I have a question that defines a few sets, then asks to prove that T is a subset of C, using the Pythagorean identity. The problem is as follows:
$P = \left \{ {\frac{a}{c} \;|\; a,c\in \mathbb{N} \; and\; a^2+b^2=c^2 \;for\;some\; b\in \mathbb{N}}\right \}$
$S = \left \{ x\in \mathbb{R} \; |\; sin(x)\in \mathbb{Q}\right \}$
$T = \left \{ x\in \mathbb{R} \; |\; sin(x)\in P\right \}$
$C = \left \{ x\in \mathbb{R} \; |\; cos(x)\in \mathbb{Q}\right \}$
Prove that $T\subseteq C$
So far I have determined that:
$cos(x) = \frac{b}{c}$
$sin(x) = \frac{a}{c}$
$\left ( \frac{a}{c} \right )^2+\left ( \frac{b}{c} \right )^2 = 1$ so
$a^{2}+b^2=c^2$
Which is pretty obvious but I'm still stuck on how to prove this subset. Any help would be greatly appreciated!

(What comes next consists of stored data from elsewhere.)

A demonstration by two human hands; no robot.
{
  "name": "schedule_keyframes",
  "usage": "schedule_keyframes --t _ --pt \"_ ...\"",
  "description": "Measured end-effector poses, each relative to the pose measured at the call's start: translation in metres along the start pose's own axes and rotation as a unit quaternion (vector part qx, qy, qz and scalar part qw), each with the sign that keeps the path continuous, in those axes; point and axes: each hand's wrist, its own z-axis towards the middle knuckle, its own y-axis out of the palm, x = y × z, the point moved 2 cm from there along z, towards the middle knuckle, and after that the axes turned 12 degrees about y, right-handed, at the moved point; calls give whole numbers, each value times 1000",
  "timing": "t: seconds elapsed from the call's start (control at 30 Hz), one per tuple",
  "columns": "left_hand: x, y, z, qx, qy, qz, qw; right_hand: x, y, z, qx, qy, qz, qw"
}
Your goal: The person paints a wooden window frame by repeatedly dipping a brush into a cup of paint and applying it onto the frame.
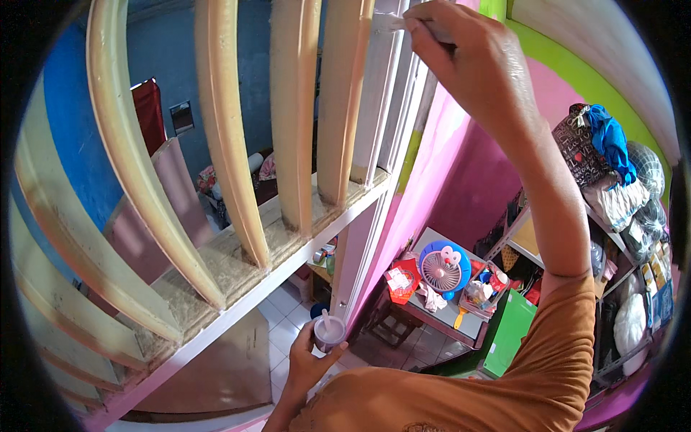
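My left hand [308, 362] is closed round a small clear plastic cup [330, 333] low in the picture. Pale, whitish paint fills part of the cup, and a light stick or handle [326, 319] stands tilted in it. High up, my right hand [468, 47] pinches a small, pale paintbrush [389, 22], mostly hidden by the fingers. Its whitish tip touches the white window-frame post [375, 93]. Left of that post, several cream slats [288, 108] rise from a dusty white sill [237, 277].
Below right, a blue fan [445, 268] stands on a white-topped table [461, 324] beside a bin of small items [481, 291]. A green panel [509, 333] and shelves loaded with bags [619, 194] are farther right. A pink wall [432, 165] adjoins the post.
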Motion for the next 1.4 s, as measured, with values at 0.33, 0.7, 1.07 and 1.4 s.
schedule_keyframes --t 0.33,0.7,1.07,1.4 --pt "-2 0 0 5 -15 -8 1000 2 -6 -7 93 -61 5 994" --pt "-4 6 -5 24 -11 -19 999 -14 27 -122 -121 -61 6 991" --pt "2 11 -5 12 -23 -7 1000 -20 41 -148 -162 -86 -14 983" --pt "1 13 -7 15 -54 -25 998 -21 50 -148 -141 -107 -10 984"
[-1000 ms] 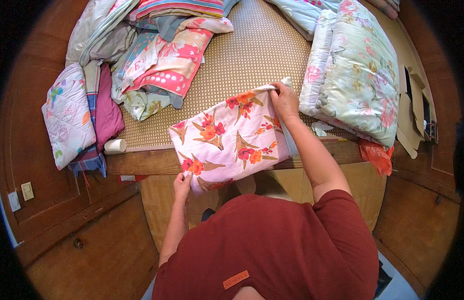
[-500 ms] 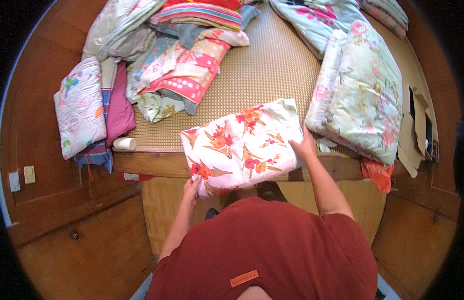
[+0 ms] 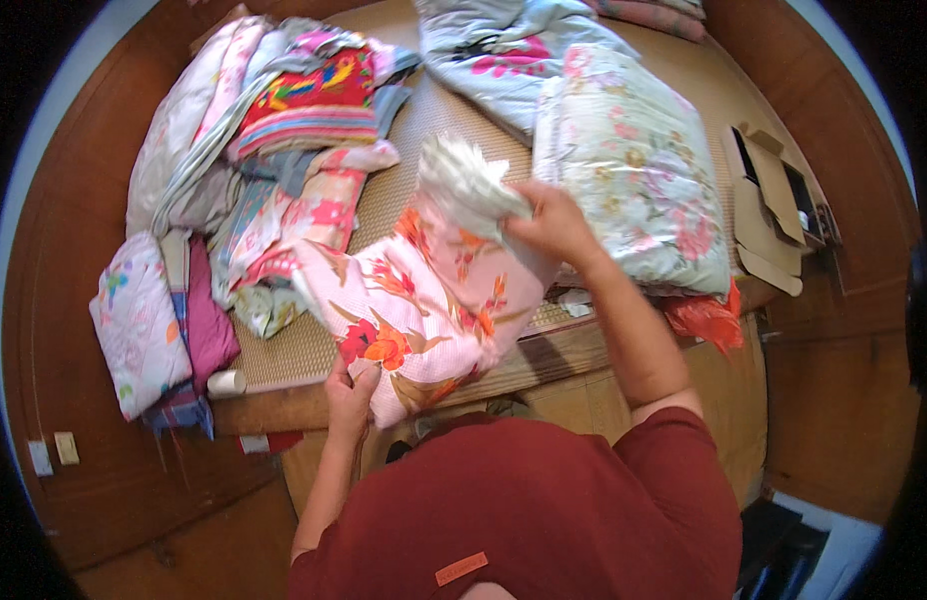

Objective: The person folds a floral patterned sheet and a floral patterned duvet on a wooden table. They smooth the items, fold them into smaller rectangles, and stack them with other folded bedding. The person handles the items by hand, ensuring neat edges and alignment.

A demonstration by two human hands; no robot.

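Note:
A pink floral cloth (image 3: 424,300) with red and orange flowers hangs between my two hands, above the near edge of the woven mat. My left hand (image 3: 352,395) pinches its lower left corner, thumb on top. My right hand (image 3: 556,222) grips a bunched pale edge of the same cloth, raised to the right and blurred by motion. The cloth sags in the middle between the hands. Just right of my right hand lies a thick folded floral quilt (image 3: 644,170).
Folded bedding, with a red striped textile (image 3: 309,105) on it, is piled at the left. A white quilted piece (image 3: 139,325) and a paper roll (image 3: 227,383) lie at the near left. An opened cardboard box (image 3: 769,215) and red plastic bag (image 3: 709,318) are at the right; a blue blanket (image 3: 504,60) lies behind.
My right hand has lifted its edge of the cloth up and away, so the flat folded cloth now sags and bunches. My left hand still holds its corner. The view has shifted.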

You are basically on the right track with what you've done so far to prove $T\subseteq C$. Choose any $x \in T$. This means
$$\sin(x) = \frac{a}{c} \tag{1}\label{eq1A}$$
for some $a,c \in N$ such that for some $b \in N$ you have
$$a^2 + b^2 = c^2 \implies c^2 - a^2 = b^2 \tag{2}\label{eq2A}$$
You also have from $\sin^2(x) + \cos^2(x) = 1$, plus from \eqref{eq1A} and \eqref{eq2A}, that
$$\begin{equation}\begin{aligned} \cos(x) & = \pm\sqrt{1 - \sin^2(x)} \\ & = \pm\sqrt{1 - \frac{a^2}{c^2}} \\ & = \pm\sqrt{\frac{c^2 - a^2}{c^2}} \\ & = \pm\sqrt{\frac{b^2}{c^2}} \\ & = \pm\left(\frac{b}{c}\right) \end{aligned}\end{equation}\tag{3}\label{eq3A}$$
Since $b$ and $c$ are integers, this means $\cos(x) \in \mathbb{Q}$ and, thus, $x \in C$. Since $x$ was any element of $T$, this shows all elements of $T$ are in $C$ and, thus, $T$ is a subset of $C$, i.e.,
$$T\subseteq C \tag{4}\label{eq4A}$$
as was asked to be proven.